| WORK TO COMPLETE |
Every record must reappear in the answer exactly as given.

(AVAILABLE RECORDS Opens)

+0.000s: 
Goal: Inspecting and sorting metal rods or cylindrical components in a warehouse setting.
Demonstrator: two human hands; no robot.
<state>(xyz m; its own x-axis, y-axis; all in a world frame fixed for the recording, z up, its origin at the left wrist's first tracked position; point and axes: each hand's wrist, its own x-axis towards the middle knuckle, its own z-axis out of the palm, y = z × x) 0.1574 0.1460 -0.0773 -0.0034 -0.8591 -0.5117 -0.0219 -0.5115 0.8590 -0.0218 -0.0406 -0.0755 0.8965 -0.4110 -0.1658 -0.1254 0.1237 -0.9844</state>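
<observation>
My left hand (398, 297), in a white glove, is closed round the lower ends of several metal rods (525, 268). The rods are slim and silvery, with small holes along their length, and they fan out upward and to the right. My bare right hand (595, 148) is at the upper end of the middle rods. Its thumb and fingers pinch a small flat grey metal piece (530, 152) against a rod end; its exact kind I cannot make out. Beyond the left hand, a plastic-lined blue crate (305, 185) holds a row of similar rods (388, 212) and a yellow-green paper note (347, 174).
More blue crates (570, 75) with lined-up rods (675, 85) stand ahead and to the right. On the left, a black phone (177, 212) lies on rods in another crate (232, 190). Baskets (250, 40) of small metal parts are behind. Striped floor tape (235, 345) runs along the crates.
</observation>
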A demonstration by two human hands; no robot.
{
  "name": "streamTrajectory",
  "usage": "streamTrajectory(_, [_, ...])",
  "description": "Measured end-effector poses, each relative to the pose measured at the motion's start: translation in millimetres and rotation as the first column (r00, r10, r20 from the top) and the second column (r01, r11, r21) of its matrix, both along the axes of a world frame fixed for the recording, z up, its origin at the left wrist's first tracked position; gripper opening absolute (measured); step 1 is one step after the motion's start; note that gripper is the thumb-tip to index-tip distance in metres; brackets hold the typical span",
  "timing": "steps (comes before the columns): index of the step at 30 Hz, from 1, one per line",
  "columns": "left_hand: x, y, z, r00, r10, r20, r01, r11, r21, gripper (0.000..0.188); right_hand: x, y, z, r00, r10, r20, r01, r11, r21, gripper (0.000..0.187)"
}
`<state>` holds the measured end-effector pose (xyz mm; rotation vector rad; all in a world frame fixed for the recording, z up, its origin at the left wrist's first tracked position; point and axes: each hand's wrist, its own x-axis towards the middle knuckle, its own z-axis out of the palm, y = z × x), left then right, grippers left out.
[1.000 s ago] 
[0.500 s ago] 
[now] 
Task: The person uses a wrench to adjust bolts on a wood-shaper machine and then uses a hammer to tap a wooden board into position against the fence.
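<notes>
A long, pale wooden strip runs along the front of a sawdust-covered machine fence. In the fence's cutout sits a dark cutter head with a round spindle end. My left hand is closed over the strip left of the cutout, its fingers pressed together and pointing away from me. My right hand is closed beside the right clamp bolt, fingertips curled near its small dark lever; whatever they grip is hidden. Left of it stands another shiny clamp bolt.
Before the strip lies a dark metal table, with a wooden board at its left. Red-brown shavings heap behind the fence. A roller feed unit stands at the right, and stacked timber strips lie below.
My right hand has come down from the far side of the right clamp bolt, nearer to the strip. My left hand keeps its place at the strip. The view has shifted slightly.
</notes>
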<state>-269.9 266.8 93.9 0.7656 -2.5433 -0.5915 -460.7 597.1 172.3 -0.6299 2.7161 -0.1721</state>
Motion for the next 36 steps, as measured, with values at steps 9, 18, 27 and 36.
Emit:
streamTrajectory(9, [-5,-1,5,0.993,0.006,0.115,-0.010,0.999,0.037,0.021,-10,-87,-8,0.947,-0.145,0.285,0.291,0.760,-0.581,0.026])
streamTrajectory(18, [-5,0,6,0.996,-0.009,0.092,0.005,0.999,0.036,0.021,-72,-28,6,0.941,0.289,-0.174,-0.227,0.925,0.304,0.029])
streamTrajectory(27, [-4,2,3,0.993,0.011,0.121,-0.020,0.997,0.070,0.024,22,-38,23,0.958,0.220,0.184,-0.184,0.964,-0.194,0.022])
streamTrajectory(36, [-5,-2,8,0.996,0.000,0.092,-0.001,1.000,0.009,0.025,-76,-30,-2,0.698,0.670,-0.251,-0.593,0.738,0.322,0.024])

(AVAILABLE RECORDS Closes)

| ANSWER FOR THIS EXERCISE |
+0.000s: 
Goal: Inspecting and sorting metal rods or cylindrical components in a warehouse setting.
Demonstrator: two human hands; no robot.
<state>(xyz m; its own x-axis, y-axis; all in a world frame fixed for the recording, z up, its origin at the left wrist's first tracked position; point and axes: each hand's wrist, its own x-axis towards the middle knuckle, its own z-axis out of the palm, y = z × x) 0.1574 0.1460 -0.0773 -0.0034 -0.8591 -0.5117 -0.0219 -0.5115 0.8590 -0.0218 -0.0406 -0.0755 0.8965 -0.4110 -0.1658 -0.1254 0.1237 -0.9844</state>
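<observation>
My left hand (398, 297), in a white glove, is closed round the lower ends of several metal rods (525, 268). The rods are slim and silvery, with small holes along their length, and they fan out upward and to the right. My bare right hand (595, 148) is at the upper end of the middle rods. Its thumb and fingers pinch a small flat grey metal piece (530, 152) against a rod end; its exact kind I cannot make out. Beyond the left hand, a plastic-lined blue crate (305, 185) holds a row of similar rods (388, 212) and a yellow-green paper note (347, 174).
More blue crates (570, 75) with lined-up rods (675, 85) stand ahead and to the right. On the left, a black phone (177, 212) lies on rods in another crate (232, 190). Baskets (250, 40) of small metal parts are behind. Striped floor tape (235, 345) runs along the crates.
</observation>
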A demonstration by two human hands; no robot.
{
  "name": "streamTrajectory",
  "usage": "streamTrajectory(_, [_, ...])",
  "description": "Measured end-effector poses, each relative to the pose measured at the motion's start: translation in millimetres and rotation as the first column (r00, r10, r20 from the top) and the second column (r01, r11, r21) of its matrix, both along the axes of a world frame fixed for the recording, z up, its origin at the left wrist's first tracked position; gripper opening absolute (measured); step 1 is one step after the motion's start; note that gripper is the thumb-tip to index-tip distance in metres; brackets hold the typical span",
  "timing": "steps (comes before the columns): index of the step at 30 Hz, from 1, one per line",
  "columns": "left_hand: x, y, z, r00, r10, r20, r01, r11, r21, gripper (0.000..0.188); right_hand: x, y, z, r00, r10, r20, r01, r11, r21, gripper (0.000..0.187)"
}
`<state>` holds the measured end-effector pose (xyz mm; rotation vector rad; all in a world frame fixed for the recording, z up, its origin at the left wrist's first tracked position; point and axes: each hand's wrist, its own x-axis towards the middle knuckle, its own z-axis out of the palm, y = z × x), left then right, grippers left out.
[1.000 s ago] 
[0.500 s ago] 
[now] 
Task: The person uses a wrench to adjust bolts on a wood-shaper machine and then uses a hammer to tap a wooden board into position against the fence.
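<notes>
A long, pale wooden strip runs along the front of a sawdust-covered machine fence. In the fence's cutout sits a dark cutter head with a round spindle end. My left hand is closed over the strip left of the cutout, its fingers pressed together and pointing away from me. My right hand is closed beside the right clamp bolt, fingertips curled near its small dark lever; whatever they grip is hidden. Left of it stands another shiny clamp bolt.
Before the strip lies a dark metal table, with a wooden board at its left. Red-brown shavings heap behind the fence. A roller feed unit stands at the right, and stacked timber strips lie below.
My right hand has come down from the far side of the right clamp bolt, nearer to the strip. My left hand keeps its place at the strip. The view has shifted slightly.
</notes>
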<state>-269.9 266.8 93.9 0.7656 -2.5433 -0.5915 -460.7 597.1 172.3 -0.6299 2.7161 -0.1721</state>
Motion for the next 36 steps, as measured, with values at steps 9, 18, 27 and 36.
Emit:
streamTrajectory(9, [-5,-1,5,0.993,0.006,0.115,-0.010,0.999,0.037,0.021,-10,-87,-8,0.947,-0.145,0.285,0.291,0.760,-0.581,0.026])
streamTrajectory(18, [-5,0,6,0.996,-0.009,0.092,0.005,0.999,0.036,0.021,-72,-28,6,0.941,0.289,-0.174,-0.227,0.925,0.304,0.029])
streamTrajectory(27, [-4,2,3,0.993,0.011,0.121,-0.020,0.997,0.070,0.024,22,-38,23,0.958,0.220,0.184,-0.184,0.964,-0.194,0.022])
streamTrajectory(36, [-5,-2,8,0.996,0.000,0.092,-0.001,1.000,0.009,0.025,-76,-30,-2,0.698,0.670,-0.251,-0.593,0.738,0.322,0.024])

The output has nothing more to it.